--- INSTRUCTIONS TO FOLLOW ---
Would you restate the entries below exactly, keeping every line?

--- RECORDS TO PROCESS ---

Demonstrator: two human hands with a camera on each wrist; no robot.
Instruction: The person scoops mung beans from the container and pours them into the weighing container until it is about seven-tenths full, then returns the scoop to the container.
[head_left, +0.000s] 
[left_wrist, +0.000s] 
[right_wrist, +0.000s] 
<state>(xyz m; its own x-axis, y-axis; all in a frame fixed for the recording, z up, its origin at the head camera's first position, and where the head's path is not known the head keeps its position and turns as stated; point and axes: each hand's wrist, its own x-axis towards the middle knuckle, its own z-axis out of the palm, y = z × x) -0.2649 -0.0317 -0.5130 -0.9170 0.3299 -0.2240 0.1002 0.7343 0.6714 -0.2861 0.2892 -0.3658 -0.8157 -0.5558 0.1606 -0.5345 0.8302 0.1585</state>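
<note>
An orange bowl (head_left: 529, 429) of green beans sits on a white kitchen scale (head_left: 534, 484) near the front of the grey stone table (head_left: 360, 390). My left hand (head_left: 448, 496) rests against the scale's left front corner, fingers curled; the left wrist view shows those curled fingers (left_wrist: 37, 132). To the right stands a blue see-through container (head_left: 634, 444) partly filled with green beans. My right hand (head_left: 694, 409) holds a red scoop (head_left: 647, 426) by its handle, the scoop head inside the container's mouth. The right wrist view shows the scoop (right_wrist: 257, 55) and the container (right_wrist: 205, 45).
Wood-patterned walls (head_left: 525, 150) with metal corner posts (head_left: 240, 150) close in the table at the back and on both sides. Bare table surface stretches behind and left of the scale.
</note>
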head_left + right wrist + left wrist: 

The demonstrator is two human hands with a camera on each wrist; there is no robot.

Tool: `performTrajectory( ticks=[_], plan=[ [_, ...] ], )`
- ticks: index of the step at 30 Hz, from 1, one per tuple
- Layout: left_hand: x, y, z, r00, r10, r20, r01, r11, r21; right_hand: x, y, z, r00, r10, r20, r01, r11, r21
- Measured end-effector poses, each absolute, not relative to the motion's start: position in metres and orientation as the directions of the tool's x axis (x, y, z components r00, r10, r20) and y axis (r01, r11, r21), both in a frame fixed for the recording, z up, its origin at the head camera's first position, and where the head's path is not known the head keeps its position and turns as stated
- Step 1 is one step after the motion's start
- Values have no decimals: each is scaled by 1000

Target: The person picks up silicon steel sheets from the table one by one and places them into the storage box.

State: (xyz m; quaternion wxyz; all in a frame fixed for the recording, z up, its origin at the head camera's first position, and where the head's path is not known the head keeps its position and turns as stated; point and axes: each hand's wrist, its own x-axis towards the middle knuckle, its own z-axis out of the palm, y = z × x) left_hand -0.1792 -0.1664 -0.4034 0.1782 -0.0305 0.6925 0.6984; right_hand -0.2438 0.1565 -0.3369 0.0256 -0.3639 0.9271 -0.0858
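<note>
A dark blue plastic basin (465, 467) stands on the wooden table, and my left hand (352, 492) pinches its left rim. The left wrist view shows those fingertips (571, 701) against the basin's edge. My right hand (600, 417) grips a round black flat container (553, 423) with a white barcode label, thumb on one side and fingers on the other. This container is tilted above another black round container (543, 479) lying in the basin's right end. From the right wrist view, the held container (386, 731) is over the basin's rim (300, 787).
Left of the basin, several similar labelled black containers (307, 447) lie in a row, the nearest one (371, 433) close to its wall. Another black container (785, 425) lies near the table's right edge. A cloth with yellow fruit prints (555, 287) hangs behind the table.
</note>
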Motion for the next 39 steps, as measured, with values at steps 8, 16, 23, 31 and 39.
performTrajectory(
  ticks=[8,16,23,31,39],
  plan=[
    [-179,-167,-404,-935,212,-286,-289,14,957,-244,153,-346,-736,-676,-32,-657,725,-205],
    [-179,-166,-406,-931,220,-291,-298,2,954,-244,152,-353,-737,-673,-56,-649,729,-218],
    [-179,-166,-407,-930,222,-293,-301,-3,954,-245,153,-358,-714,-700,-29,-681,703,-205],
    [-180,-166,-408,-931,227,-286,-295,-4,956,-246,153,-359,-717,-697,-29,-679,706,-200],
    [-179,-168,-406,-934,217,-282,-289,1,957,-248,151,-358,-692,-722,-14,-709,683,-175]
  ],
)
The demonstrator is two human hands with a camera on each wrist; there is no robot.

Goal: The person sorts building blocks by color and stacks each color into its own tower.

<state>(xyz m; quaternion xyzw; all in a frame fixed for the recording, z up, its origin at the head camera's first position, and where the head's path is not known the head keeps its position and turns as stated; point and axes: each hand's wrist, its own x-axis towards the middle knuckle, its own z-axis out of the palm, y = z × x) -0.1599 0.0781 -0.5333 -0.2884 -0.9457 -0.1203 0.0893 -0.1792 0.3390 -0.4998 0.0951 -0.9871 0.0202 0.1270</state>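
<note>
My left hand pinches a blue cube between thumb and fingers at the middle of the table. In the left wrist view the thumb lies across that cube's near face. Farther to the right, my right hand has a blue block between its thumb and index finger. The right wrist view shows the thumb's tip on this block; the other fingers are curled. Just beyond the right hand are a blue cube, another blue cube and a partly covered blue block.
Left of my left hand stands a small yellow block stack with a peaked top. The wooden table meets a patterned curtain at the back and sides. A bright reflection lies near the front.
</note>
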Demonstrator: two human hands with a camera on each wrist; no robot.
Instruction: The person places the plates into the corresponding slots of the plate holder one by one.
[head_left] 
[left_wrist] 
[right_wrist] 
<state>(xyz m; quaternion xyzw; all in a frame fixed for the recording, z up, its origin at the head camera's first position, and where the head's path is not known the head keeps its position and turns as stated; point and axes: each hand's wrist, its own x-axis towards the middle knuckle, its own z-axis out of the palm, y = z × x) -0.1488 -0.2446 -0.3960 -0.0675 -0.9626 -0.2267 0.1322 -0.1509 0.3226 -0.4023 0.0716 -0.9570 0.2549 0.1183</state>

--- RESPONSE TO THIS TASK ---
Demonstrator: two human hands with a camera on each wrist; no robot.
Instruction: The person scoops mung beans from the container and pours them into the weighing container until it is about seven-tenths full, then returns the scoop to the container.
[head_left, +0.000s] 
[left_wrist, +0.000s] 
[right_wrist, +0.000s] 
<state>(xyz m; its own x-axis, y-axis; all in a frame fixed for the recording, z up, its origin at the head camera's first position, and where the head's path is not known the head keeps its position and turns as stated; point and axes: each hand's wrist, its own x-axis towards the middle knuckle, its own z-axis out of the palm, y = z × x) -0.2649 -0.0317 -0.5130 -0.9170 0.3299 -0.2240 0.1002 0.7343 0.6714 -0.2861 0.2892 -0.3658 -0.8157 -0.5558 0.1606 -0.5345 0.8302 0.1585</state>
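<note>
An orange bowl (head_left: 529, 429) of green beans sits on a white kitchen scale (head_left: 534, 484) near the front of the grey stone table (head_left: 360, 390). My left hand (head_left: 448, 496) rests against the scale's left front corner, fingers curled; the left wrist view shows those curled fingers (left_wrist: 37, 132). To the right stands a blue see-through container (head_left: 634, 444) partly filled with green beans. My right hand (head_left: 694, 409) holds a red scoop (head_left: 647, 426) by its handle, the scoop head inside the container's mouth. The right wrist view shows the scoop (right_wrist: 257, 55) and the container (right_wrist: 205, 45).
Wood-patterned walls (head_left: 525, 150) with metal corner posts (head_left: 240, 150) close in the table at the back and on both sides. Bare table surface stretches behind and left of the scale.
</note>
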head_left + right wrist + left wrist: 

The demonstrator is two human hands with a camera on each wrist; there is no robot.

Tool: `performTrajectory( ticks=[_], plan=[ [_, ...] ], )`
- ticks: index of the step at 30 Hz, from 1, one per tuple
- Layout: left_hand: x, y, z, r00, r10, r20, r01, r11, r21; right_hand: x, y, z, r00, r10, r20, r01, r11, r21
- Measured end-effector poses, each absolute, not relative to the motion's start: position in metres and orientation as the directions of the tool's x axis (x, y, z components r00, r10, r20) and y axis (r01, r11, r21), both in a frame fixed for the recording, z up, its origin at the head camera's first position, and where the head's path is not known the head keeps its position and turns as stated
- Step 1 is one step after the motion's start
- Values have no decimals: each is scaled by 1000

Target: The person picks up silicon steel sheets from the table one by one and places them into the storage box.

State: (xyz m; quaternion wxyz; all in a frame fixed for the recording, z up, its origin at the head camera's first position, and where the head's path is not known the head keeps its position and turns as stated; point and axes: each hand's wrist, its own x-axis towards the middle knuckle, its own z-axis out of the palm, y = z × x) left_hand -0.1792 -0.1664 -0.4034 0.1782 -0.0305 0.6925 0.6984; right_hand -0.2438 0.1565 -0.3369 0.0256 -0.3639 0.9271 -0.0858
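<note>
A dark blue plastic basin (465, 467) stands on the wooden table, and my left hand (352, 492) pinches its left rim. The left wrist view shows those fingertips (571, 701) against the basin's edge. My right hand (600, 417) grips a round black flat container (553, 423) with a white barcode label, thumb on one side and fingers on the other. This container is tilted above another black round container (543, 479) lying in the basin's right end. From the right wrist view, the held container (386, 731) is over the basin's rim (300, 787).
Left of the basin, several similar labelled black containers (307, 447) lie in a row, the nearest one (371, 433) close to its wall. Another black container (785, 425) lies near the table's right edge. A cloth with yellow fruit prints (555, 287) hangs behind the table.
</note>
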Motion for the next 39 steps, as measured, with values at steps 8, 16, 23, 31 and 39.
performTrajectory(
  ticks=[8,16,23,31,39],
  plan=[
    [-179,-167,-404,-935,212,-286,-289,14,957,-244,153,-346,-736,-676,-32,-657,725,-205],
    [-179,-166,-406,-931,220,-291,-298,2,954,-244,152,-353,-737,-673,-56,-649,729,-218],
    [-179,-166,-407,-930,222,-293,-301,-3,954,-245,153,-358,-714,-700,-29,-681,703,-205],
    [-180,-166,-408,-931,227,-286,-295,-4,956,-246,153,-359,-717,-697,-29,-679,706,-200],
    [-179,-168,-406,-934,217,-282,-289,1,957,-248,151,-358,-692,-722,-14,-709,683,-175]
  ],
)
The demonstrator is two human hands with a camera on each wrist; there is no robot.

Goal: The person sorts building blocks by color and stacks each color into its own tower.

<state>(xyz m; quaternion xyzw; all in a frame fixed for the recording, z up, its origin at the head camera's first position, and where the head's path is not known the head keeps its position and turns as stated; point and axes: each hand's wrist, its own x-axis towards the middle knuckle, its own z-axis out of the palm, y = z × x) -0.1599 0.0781 -0.5333 -0.2884 -0.9457 -0.1203 0.0893 -0.1792 0.3390 -0.4998 0.0951 -0.9871 0.0202 0.1270</state>
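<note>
My left hand pinches a blue cube between thumb and fingers at the middle of the table. In the left wrist view the thumb lies across that cube's near face. Farther to the right, my right hand has a blue block between its thumb and index finger. The right wrist view shows the thumb's tip on this block; the other fingers are curled. Just beyond the right hand are a blue cube, another blue cube and a partly covered blue block.
Left of my left hand stands a small yellow block stack with a peaked top. The wooden table meets a patterned curtain at the back and sides. A bright reflection lies near the front.
</note>
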Demonstrator: two human hands with a camera on each wrist; no robot.
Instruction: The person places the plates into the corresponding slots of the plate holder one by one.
[head_left] 
[left_wrist] 
[right_wrist] 
<state>(xyz m; quaternion xyzw; all in a frame fixed for the recording, z up, its origin at the head camera's first position, and where the head's path is not known the head keeps its position and turns as stated; point and axes: each hand's wrist, its own x-axis towards the middle knuckle, its own z-axis out of the palm, y = z × x) -0.1488 -0.2446 -0.3960 -0.0675 -0.9626 -0.2267 0.1322 -0.1509 0.3226 -0.4023 0.0716 -0.9570 0.2549 0.1183</state>

That makes the output complete.